Resonance: Earthquakes to Pasta

Have you ever wondered what causes buildings to crumble during an earthquake? Try modeling this occurrence with noodles and bread to see what happens!

What You Need

  • Three pieces of long, dry pasta noodles
  • Pieces of Bread

What to Do

1. Break the pasta noodles off into three different lengths: 6 inches, 5 inches, and 4 inches.

2. Tear off a small piece of bread and stick it on the top of each of the pasta noodles to add weight.

3. Hold all three sticks in one hand with the bottoms of the pasta even in your hand.

4. Slowly shake your hand back and forth.

5. Notice that only one of the pasta noodles oscillates.

6. Increase the speed at which you shake your hand.

7. Notice the original pasta noodle stopped moving and the next one is now oscillating.

8. Increase the speed once more to see the last noodle start to oscillate while the other noodles stay still.

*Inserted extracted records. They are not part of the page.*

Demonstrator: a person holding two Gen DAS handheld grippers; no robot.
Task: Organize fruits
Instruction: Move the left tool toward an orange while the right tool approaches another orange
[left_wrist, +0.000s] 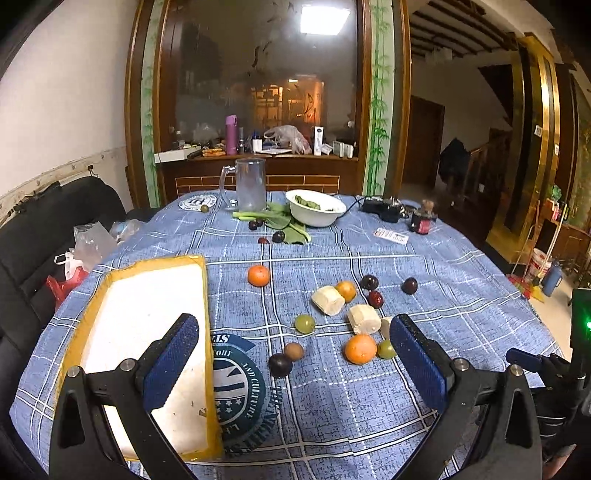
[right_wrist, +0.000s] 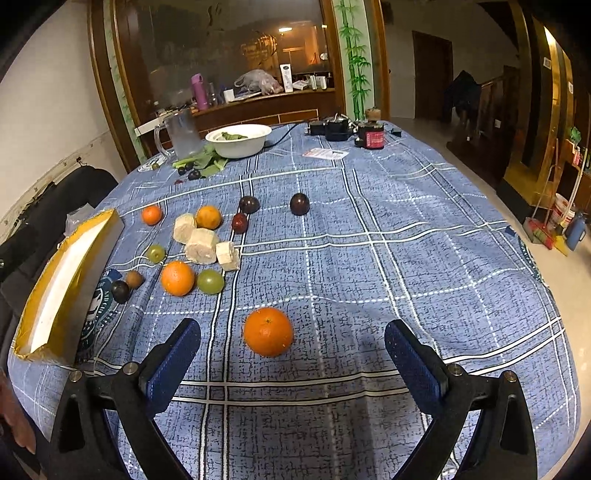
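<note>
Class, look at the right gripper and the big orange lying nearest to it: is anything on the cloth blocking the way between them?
Nothing visible does. The right gripper is open, and the big orange lies on bare tablecloth just ahead of its fingertips, apart from the other fruit.

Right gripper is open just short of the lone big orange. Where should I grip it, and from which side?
Grip the big orange across its widest middle, coming straight forward and down with the right gripper. It is round, sits alone on the tablecloth with bare cloth on both sides, and lies nearly centred between the open jaws.
</note>
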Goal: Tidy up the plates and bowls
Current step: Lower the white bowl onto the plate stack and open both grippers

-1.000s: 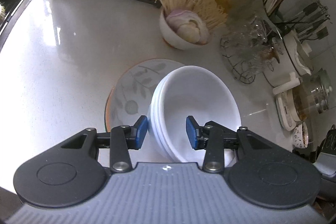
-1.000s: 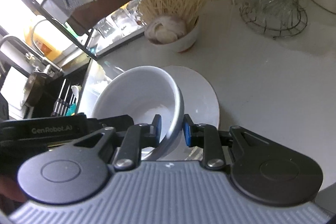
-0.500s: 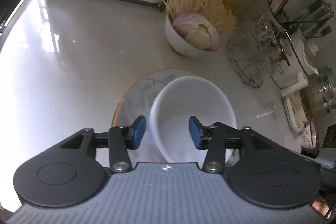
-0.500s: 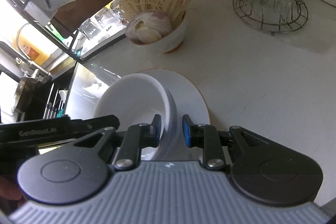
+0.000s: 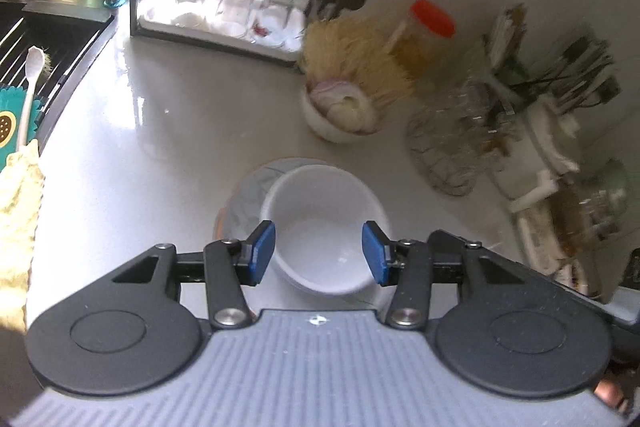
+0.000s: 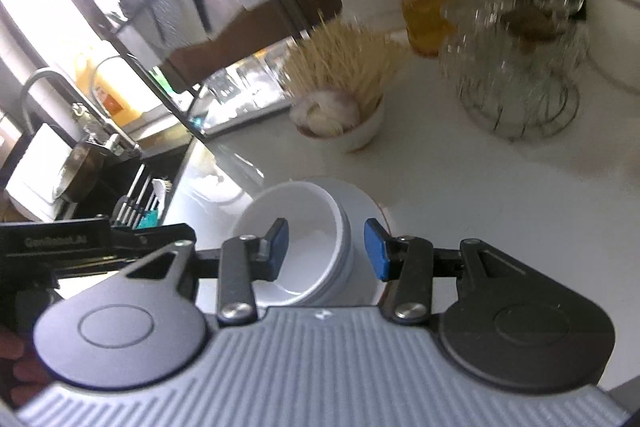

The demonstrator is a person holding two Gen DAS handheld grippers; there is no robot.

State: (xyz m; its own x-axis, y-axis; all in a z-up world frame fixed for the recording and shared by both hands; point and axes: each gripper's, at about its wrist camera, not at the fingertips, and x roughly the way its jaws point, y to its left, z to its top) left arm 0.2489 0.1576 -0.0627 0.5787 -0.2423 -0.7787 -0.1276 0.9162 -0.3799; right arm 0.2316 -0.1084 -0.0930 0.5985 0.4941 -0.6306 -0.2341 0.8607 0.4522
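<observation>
A stack of white bowls sits on a leaf-patterned plate on the white counter. My left gripper hovers open above the stack, its blue pads wide of the rim and touching nothing. In the right wrist view the bowls rest on the plate. The jaws of my right gripper are opening: one pad is inside the top bowl, the other outside its wall, and neither presses on it. The left gripper's black body shows at the left edge.
Behind the plate stands a white bowl of onion pieces with a bundle of pale sticks. A red-lidded jar, a wire stand of glasses and a dish rack with glasses line the back. The sink lies left.
The right gripper let go of the tilted top bowl's rim, and the bowl now sits level in the stack. Both grippers rose and drew back; the left jaws widened.
</observation>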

Below you can see how the noodles move when you vary the speed of your hand shaking (the frequency).

Low Frequency

Low Frequency Resonance

Medium Frequency

Medium Frequency Resonance

High Frequency

High Frequency Resonance

What's Going On?

In a general sense, frequency means how many times something happens in one second. Here, we are moving our hands back and forth, causing our pasta and bread concoction to rock back and forth. In this case, frequency measures how often the pasta noodles complete one full swing.

You begin with a very low frequency by shaking your hand back and forth slowly. The tallest noodle will begin to oscillate with the lowest frequency, and the shortest noodle requires the highest frequency to oscillate.

When shaken at their resonance frequencies, objects will oscillate with larger amplitudes (bigger swings) than at other frequencies. The noodles shake more because the frequency at which you move your hands approaches the resonant frequency of the noodle at that length.

You can see how the oscillations change in the video below.

Apply It!

If you think of the pasta noodles as buildings and your hand moving as an earthquake you can see that the taller buildings take less of movement to shake, and the smaller buildings take a much higher frequency oscillation to shake. If you increase the frequency at which you shake your hand enough the noodles will break.